# [PROBLEM DETAILS]
Within the records below, reproduce without change the lines from the line that has "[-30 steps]" through the line that has "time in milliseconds", and only those.

═════ PROVIDED ENTRIES ═════

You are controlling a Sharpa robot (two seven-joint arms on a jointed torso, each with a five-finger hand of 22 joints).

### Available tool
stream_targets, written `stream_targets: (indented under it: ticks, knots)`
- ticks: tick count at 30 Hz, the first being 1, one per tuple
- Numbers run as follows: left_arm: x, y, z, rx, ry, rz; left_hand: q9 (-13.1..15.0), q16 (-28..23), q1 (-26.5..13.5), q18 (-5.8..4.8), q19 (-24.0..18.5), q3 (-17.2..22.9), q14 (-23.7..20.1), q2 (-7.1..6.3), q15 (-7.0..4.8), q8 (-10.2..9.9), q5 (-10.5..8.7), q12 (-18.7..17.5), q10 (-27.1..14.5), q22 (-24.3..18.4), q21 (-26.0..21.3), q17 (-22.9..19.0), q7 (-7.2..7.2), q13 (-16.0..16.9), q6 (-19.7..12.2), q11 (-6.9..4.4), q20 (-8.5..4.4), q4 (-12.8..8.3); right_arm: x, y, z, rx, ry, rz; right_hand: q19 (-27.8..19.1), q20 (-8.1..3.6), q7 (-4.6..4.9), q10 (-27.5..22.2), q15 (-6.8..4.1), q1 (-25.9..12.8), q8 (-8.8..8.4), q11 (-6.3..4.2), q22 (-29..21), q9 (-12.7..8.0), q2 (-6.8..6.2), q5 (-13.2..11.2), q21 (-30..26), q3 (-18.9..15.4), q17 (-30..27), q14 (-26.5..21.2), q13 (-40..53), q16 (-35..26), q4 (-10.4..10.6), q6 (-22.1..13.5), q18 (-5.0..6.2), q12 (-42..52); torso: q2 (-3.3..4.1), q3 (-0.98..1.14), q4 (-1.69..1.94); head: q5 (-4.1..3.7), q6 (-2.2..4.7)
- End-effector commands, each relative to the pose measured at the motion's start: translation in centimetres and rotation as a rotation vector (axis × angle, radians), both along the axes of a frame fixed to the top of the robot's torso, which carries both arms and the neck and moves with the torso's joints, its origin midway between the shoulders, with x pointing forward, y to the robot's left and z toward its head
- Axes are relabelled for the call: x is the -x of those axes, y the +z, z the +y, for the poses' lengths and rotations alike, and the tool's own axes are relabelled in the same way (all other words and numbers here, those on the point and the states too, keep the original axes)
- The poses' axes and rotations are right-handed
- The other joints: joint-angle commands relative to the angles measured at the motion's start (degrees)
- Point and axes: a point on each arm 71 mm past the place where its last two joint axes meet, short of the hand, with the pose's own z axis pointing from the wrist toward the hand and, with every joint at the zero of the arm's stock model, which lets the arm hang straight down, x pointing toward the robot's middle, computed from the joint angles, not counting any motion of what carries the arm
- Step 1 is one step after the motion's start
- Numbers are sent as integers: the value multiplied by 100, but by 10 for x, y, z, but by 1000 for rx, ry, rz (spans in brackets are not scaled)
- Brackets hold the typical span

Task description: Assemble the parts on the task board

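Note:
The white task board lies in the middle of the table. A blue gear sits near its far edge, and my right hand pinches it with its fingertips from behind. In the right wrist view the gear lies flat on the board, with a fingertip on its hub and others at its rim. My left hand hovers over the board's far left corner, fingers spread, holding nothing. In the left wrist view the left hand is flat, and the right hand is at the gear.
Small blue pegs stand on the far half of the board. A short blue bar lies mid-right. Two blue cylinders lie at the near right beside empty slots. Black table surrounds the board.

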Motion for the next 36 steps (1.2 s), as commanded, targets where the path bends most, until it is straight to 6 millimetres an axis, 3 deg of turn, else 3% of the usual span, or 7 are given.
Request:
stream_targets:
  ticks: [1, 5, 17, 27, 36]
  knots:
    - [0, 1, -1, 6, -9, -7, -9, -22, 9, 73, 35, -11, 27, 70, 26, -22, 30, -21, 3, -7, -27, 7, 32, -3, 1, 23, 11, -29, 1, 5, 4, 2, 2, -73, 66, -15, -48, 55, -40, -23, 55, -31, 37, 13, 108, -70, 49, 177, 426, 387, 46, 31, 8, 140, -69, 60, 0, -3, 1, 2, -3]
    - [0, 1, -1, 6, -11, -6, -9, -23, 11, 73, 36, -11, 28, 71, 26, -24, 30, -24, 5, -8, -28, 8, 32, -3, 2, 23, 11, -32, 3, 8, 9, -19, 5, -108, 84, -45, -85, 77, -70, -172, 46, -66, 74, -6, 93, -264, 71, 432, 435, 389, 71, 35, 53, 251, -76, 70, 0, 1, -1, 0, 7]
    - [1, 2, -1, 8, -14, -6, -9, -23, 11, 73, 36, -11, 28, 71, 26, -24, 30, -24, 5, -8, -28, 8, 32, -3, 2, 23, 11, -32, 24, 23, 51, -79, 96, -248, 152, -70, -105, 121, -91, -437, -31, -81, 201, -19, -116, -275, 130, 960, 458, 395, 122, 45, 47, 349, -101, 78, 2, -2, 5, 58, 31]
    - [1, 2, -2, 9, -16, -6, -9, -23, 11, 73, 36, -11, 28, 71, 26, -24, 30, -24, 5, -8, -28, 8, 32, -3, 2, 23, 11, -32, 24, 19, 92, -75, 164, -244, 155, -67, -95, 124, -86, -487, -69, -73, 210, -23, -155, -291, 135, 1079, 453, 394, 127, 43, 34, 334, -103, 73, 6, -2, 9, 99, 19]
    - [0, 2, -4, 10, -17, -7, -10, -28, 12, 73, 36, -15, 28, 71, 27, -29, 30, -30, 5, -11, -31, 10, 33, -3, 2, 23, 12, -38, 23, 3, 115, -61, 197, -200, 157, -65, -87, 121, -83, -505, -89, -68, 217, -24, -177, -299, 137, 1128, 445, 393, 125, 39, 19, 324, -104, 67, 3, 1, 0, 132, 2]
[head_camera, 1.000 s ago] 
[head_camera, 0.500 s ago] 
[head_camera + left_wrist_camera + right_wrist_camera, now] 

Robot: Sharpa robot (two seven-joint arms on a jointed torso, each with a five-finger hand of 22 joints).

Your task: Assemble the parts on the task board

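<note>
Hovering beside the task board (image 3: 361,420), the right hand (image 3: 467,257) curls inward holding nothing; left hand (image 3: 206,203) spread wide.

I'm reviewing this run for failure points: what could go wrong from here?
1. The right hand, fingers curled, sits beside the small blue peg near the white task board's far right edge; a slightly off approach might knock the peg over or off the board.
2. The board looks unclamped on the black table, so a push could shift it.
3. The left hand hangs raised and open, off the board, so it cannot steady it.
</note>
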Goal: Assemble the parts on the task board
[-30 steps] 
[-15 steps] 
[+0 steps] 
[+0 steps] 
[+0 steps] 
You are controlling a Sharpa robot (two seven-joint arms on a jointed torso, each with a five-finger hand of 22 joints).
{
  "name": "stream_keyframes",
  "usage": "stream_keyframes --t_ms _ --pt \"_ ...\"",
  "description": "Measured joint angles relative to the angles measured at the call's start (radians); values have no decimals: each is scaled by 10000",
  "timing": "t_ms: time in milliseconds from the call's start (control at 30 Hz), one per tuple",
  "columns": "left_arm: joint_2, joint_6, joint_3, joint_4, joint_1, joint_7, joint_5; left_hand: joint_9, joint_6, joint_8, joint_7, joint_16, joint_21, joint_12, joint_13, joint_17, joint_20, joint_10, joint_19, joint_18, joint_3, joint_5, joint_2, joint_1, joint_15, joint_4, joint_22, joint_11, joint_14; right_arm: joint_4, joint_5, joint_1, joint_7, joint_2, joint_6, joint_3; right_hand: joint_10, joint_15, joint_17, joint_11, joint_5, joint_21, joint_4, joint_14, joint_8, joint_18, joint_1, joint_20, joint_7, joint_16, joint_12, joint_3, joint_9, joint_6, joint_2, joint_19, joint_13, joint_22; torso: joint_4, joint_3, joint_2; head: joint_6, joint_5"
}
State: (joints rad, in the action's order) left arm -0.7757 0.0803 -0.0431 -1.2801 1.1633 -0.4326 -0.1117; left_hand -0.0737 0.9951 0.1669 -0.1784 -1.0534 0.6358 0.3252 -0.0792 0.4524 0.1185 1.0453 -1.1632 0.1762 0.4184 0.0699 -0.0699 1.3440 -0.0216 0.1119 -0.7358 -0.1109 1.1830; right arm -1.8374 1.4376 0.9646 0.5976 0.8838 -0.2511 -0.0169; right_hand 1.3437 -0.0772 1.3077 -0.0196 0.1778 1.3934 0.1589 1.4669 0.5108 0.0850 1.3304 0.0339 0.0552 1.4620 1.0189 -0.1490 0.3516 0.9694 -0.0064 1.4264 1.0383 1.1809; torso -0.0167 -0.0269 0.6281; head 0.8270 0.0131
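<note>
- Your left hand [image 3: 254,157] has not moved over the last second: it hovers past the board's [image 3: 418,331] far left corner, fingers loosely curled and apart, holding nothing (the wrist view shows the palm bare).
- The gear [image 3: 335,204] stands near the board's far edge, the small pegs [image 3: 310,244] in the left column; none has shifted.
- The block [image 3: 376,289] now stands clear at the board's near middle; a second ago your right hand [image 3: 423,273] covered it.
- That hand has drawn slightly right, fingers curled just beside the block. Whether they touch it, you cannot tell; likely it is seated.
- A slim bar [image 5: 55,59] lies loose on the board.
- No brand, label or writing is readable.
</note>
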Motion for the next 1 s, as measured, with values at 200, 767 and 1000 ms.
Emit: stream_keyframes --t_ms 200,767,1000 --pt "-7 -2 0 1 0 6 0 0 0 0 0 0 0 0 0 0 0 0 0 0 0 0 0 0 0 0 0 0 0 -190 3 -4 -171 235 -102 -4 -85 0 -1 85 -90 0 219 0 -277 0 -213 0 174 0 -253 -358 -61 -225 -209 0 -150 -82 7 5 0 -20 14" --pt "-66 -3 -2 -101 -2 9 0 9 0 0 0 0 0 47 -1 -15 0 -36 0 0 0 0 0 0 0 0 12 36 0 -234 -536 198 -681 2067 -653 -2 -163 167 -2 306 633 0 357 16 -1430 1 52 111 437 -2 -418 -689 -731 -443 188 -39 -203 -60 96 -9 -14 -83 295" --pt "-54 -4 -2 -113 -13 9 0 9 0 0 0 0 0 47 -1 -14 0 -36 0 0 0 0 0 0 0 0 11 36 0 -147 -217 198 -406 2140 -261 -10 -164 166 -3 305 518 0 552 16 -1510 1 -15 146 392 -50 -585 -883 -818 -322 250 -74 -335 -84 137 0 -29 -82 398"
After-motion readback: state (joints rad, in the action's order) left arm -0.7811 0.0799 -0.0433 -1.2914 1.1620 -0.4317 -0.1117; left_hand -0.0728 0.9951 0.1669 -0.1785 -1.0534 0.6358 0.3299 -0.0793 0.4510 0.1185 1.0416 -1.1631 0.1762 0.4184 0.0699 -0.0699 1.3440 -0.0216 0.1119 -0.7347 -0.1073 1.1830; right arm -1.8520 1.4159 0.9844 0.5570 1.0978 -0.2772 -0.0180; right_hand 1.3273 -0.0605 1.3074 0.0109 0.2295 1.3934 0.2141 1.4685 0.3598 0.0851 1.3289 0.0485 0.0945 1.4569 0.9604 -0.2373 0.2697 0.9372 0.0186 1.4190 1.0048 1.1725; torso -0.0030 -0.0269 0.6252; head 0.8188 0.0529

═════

# [SOLUTION FOR THIS PROBLEM]
[-30 steps] 
[-15 steps] 
[+0 steps] 
[+0 steps] 
[+0 steps] 
You are controlling a Sharpa robot (two seven-joint arms on a jointed torso, each with a five-finger hand of 22 joints).
{
  "name": "stream_keyframes",
  "usage": "stream_keyframes --t_ms _ --pt \"_ ...\"",
  "description": "Measured joint angles relative to the angles measured at the call's start (radians); values have no decimals: each is scaled by 10000",
  "timing": "t_ms: time in milliseconds from the call's start (control at 30 Hz), one per tuple",

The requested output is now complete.